AU COEUR DE LA LITTÉRATURE Mauvaise pente, auteure en roue libre

Amina Seck
Photo (détail) : Ina Makosi

Amina Seck oppose ses décomplexions à des croyances et des pratiques de sa société, dans un roman finalement très porté sur la condition féminine.

Si « Mauvaise pente » est si bon à lire, c’est que le roman doit toute sa force, son charme, au bon maniement de l’art de la description de son auteure sénégalaise.

Publié en novembre dernier aux Editions Diaspora, le roman d’Amina Seck raconte l’histoire d’une femme en combat contre elle-même et contre son monde.

La romancière nous fait vivre l’histoire de son œuvre à travers le journal intime de l’héroïne, Alimatou Ly, une femme de 46 ans qui se replonge dans ses mémoires, lesquels révèlent qu’il y a 28 ans, elle perdit sa virginité ou l’offrit à Amadou, le copain de sa meilleure amie Fama.

Une turpitude lourde de conséquences pour la suite de sa vie, avec presqu’autant de rebondissements que de malheurs : un enfant échangé et déclaré mort-né, un mariage annulé le jour même des noces, la mort de sa mère dont elle est tenue responsable…Bref, à lire !

Style et intérêts du roman

Et si l’auteure refuse que l’on catégorise son roman dans le rayon tout fait du féminisme, il y a, tout au long de cette Mauvaise pente une mise en lumière de la condition des femmes dans la société sénégalaise.
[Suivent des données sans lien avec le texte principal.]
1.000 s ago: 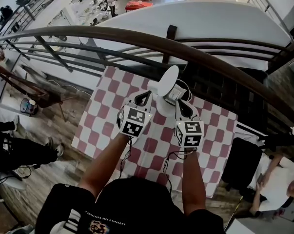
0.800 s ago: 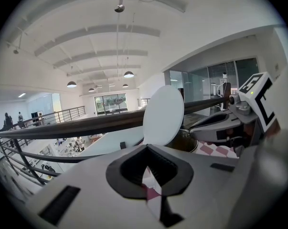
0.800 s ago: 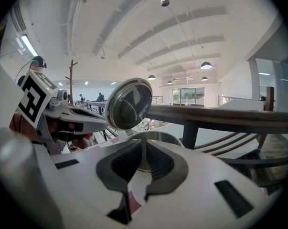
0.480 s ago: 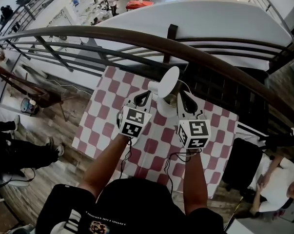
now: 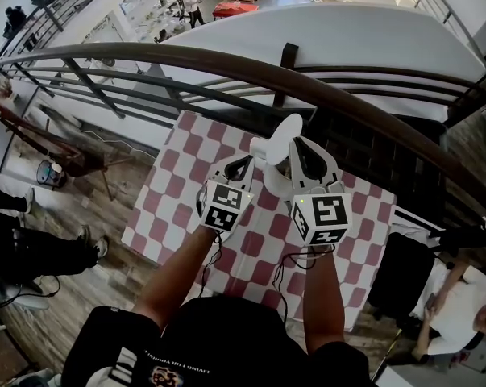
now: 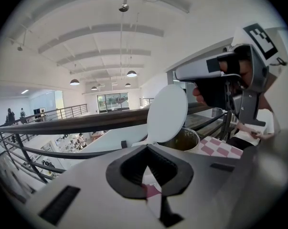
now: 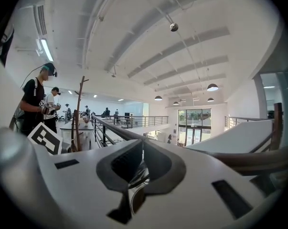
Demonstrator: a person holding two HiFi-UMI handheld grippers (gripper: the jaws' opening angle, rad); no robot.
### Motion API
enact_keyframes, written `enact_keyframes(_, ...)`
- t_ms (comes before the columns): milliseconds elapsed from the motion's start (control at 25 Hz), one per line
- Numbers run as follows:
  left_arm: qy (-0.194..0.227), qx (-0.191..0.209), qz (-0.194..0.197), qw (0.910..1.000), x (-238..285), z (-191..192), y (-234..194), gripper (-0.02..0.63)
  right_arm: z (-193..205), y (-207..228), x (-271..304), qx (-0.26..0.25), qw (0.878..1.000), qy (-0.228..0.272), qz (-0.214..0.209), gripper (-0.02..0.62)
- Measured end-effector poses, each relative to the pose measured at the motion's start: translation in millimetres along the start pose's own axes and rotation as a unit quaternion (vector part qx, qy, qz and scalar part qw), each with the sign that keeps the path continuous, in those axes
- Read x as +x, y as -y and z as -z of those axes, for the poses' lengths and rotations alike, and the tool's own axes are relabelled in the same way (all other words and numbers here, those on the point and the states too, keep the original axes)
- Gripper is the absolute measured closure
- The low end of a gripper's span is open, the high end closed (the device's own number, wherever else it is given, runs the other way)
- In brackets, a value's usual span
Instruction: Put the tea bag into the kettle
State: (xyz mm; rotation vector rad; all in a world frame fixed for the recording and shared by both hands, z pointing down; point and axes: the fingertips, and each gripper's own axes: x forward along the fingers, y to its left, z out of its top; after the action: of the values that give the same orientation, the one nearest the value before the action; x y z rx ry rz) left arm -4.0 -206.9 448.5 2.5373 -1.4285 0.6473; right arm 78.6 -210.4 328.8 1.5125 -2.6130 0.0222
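Arms: two bare forearms reach forward from a black shirt, each hand behind a marker cube.
Left gripper (image 5: 240,164): low over the bench, just left of the kettle and pointing toward it.
Left fingers (image 6: 130,170): clenched, tips meeting, nothing between them. Only red-and-white check shows through the gap behind the tips.
Right gripper (image 5: 301,148): higher than the left, tips right beside the raised lid and over the kettle's right side.
Right fingers (image 7: 122,165): clenched, tips together. Through the gap behind them a curved metal edge shows below. No grasped thing can be made out.
Tea bag: not to be made out in any view.
Kettle (image 5: 272,177): white, upright on the bench between the two grippers. Its mouth is open, and the inside looks brownish and metallic in the left gripper view.
Lid (image 5: 285,131): white disc, hinged back and standing nearly upright over the far rim.
Bench (image 5: 175,190): covered in a red-and-white checked cloth, set close against the railing.
Railing (image 5: 146,58): dark curved handrail on black bars, just past the bench.
Beyond: a lower hall with tables and people, well below.
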Motion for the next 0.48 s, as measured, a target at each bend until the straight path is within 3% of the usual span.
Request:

Amina Seck alerte.

De bout en bout,  son livre est captivant ; ce qui n’est pas gagné d’avance dans cet exercice. Il s’inscrit parfaitement dans la vision d’Alain pour qui « tout l'art du roman vise sans doute à nous tirer d'impatience et à nous composer un plaisir d'attendre qui ne s'use point ». « Par cette précaution, un vrai roman est toujours trop court », poursuit le philosophe français. Il faut dire que cette Mauvaise pente n’est longue que de 165 pages.

Mais aussi, ce roman révèle une auteure décomplexée qui étale son art de la description et son aptitude à alterner entre narration omnisciente et narration interne.

A l’évidence, le livre joue le rôle qu’on attend de lui en évoquant certains faits de société au Sénégal : la difficulté qu’on encore certains à accepter les mariages islamo-chrétien,  l’avortement, la religion à propos de quoi, l’auteure écrit : « Les croyances s’imposent souvent avec autorité aux personnes. Le pacte d’allégeance devant nous lier à Dieu est rarement le fruit d’un choix individuel. On est né de parents musulmans ou chrétiens et ainsi l’on adapte leur croyance, à force de les suivre ».

A sa manière, Amina Seck aura mis les pieds dans les plats, à travers un ouvrage qui témoigne aussi – pour peu qu’on soit rêveur – de l’importance de l’écriture comme thérapie, de la guérison par l’écrit, du pouvoir de l’écriture.